Top of Records to process

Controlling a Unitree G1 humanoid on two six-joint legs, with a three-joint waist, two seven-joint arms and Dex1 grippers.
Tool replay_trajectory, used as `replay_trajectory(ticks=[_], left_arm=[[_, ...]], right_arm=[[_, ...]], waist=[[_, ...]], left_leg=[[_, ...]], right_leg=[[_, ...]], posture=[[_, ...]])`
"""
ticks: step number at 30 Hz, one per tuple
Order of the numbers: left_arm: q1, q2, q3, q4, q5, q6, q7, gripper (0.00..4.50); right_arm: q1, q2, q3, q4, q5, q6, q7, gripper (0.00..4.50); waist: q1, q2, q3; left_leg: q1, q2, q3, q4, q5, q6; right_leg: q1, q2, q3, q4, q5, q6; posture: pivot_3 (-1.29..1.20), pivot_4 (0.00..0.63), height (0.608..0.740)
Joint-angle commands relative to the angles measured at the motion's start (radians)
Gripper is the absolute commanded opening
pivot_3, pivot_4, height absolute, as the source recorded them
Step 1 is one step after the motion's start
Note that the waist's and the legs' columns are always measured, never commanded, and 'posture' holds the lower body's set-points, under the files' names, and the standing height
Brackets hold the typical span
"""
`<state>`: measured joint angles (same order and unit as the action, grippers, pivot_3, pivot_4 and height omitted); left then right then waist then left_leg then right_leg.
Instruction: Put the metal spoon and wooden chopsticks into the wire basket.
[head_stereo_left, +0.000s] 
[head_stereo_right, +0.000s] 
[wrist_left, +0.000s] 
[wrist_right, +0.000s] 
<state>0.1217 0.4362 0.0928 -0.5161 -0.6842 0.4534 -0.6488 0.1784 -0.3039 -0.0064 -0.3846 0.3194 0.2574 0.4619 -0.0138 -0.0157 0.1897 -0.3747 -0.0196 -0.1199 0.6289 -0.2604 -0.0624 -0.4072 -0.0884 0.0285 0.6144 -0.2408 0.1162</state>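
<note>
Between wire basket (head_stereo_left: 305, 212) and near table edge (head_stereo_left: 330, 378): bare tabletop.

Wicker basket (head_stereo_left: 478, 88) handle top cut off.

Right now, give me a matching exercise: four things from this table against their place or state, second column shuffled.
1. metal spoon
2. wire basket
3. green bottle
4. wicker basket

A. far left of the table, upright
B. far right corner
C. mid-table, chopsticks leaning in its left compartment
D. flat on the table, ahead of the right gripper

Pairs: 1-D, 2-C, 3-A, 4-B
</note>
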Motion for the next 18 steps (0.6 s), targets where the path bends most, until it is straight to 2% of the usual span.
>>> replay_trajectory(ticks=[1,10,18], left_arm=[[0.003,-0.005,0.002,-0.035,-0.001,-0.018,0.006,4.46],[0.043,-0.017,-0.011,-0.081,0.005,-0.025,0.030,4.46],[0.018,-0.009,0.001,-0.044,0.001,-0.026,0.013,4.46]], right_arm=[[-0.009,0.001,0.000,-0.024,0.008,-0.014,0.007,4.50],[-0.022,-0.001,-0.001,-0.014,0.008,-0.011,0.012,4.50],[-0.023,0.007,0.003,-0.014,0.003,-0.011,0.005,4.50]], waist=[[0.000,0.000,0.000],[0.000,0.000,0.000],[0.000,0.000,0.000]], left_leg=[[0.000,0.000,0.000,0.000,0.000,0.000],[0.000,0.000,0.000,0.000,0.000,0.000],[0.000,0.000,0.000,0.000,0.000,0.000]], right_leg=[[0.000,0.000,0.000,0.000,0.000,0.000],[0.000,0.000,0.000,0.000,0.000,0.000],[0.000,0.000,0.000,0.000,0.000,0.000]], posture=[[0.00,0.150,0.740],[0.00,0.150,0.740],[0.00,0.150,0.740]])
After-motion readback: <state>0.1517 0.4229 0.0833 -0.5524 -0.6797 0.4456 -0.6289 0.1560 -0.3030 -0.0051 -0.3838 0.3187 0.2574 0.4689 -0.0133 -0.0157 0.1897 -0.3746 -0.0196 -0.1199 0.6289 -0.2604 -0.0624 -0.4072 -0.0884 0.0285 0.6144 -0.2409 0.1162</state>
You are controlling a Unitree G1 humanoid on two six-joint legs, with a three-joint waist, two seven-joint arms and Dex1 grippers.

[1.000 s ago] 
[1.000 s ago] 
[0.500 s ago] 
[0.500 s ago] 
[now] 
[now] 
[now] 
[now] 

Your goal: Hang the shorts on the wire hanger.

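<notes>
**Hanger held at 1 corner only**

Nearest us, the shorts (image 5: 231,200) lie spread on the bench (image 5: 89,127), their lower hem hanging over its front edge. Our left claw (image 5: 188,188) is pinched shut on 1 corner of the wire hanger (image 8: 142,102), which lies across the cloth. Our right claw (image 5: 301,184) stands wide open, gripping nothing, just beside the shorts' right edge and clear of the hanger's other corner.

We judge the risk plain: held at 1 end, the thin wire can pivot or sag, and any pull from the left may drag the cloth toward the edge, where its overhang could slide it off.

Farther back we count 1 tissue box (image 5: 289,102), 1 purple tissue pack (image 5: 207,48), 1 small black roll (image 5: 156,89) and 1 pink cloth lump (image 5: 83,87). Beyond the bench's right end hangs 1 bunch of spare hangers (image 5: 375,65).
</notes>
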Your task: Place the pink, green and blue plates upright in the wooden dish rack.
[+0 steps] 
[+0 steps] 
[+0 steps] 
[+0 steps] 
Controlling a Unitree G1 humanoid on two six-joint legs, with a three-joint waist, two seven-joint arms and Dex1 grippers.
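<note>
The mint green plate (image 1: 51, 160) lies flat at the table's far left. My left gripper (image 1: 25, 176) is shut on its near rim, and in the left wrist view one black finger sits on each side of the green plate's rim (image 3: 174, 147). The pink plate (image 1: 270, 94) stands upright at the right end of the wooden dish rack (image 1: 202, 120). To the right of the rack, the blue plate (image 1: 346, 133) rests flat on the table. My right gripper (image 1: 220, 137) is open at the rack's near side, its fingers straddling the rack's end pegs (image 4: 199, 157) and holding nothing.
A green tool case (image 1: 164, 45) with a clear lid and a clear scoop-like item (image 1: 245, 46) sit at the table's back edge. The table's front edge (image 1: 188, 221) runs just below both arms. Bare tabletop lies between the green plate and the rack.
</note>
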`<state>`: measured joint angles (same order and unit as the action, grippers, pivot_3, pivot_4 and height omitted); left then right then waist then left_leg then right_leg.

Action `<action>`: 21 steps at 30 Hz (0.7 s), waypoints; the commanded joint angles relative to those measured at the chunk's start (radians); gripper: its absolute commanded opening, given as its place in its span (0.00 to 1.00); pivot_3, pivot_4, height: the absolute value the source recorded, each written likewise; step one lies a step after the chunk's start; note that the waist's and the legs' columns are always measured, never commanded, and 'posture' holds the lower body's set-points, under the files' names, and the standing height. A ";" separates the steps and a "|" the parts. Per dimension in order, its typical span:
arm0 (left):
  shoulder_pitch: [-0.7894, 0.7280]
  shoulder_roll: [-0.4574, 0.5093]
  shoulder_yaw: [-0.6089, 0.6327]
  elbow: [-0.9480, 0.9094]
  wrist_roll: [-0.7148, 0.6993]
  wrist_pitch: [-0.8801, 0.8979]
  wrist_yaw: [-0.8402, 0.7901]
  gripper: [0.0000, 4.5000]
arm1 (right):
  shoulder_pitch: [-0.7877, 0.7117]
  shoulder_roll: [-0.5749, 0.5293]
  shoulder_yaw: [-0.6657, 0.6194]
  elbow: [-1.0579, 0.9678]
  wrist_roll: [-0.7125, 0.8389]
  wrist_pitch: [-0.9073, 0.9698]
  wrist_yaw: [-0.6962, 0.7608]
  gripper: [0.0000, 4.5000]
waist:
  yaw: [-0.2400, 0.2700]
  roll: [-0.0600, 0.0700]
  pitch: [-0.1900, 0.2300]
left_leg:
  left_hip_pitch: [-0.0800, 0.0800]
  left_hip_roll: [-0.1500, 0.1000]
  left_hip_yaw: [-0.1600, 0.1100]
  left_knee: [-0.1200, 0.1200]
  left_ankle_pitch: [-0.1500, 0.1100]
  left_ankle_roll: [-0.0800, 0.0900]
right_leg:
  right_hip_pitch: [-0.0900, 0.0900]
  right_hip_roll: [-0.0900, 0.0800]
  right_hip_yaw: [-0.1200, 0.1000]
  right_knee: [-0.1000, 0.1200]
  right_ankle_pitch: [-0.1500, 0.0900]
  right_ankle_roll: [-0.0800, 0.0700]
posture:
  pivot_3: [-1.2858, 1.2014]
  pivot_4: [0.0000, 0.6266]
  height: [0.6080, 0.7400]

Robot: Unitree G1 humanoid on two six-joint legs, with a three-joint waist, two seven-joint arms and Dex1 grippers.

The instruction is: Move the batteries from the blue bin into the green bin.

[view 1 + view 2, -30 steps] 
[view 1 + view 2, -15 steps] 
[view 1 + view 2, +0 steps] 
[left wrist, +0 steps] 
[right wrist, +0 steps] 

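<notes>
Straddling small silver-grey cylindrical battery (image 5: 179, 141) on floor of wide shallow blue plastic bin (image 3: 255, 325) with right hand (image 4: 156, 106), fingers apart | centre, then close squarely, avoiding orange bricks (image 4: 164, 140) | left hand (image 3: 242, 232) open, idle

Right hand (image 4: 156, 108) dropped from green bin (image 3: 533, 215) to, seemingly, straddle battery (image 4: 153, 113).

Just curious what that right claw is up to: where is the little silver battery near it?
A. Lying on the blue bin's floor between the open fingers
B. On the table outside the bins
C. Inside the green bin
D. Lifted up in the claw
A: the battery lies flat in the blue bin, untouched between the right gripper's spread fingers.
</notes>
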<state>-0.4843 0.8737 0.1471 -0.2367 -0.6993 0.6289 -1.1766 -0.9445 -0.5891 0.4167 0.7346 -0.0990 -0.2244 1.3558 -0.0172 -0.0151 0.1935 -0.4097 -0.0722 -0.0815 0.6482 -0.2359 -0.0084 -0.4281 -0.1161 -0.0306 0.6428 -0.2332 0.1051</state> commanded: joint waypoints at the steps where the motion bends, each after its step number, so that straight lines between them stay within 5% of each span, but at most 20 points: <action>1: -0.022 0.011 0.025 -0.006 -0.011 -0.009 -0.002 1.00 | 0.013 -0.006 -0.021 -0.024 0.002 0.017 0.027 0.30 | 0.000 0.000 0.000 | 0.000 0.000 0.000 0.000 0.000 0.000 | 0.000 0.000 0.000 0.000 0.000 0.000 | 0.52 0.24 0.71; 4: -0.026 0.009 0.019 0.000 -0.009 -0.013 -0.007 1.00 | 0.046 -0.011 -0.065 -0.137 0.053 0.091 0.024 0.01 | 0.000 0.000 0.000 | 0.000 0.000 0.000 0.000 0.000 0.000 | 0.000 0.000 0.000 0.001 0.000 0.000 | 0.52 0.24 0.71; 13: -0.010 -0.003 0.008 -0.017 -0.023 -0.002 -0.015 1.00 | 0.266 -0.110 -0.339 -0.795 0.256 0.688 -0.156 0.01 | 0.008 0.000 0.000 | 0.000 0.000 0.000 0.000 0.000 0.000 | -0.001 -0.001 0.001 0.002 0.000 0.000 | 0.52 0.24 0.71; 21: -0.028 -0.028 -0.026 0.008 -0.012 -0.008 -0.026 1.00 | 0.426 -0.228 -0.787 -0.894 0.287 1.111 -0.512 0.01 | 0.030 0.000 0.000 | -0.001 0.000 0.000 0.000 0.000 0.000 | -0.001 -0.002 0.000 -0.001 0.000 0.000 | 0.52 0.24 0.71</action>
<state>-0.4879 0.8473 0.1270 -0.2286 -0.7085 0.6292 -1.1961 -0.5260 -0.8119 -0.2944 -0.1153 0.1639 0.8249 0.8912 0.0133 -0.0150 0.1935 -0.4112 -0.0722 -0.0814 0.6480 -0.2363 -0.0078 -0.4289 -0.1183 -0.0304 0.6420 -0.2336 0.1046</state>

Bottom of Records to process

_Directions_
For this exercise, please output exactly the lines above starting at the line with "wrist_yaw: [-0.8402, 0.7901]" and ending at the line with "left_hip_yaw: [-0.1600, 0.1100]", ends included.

_Response below_
  wrist_yaw: [-0.8402, 0.7901]
  gripper: [0.0000, 4.5000]
arm1 (right):
  shoulder_pitch: [-0.7877, 0.7117]
  shoulder_roll: [-0.5749, 0.5293]
  shoulder_yaw: [-0.6657, 0.6194]
  elbow: [-1.0579, 0.9678]
  wrist_roll: [-0.7125, 0.8389]
  wrist_pitch: [-0.9073, 0.9698]
  wrist_yaw: [-0.6962, 0.7608]
  gripper: [0.0000, 4.5000]
waist:
  yaw: [-0.2400, 0.2700]
  roll: [-0.0600, 0.0700]
  pitch: [-0.1900, 0.2300]
left_leg:
  left_hip_pitch: [-0.0800, 0.0800]
  left_hip_roll: [-0.1500, 0.1000]
  left_hip_yaw: [-0.1600, 0.1100]

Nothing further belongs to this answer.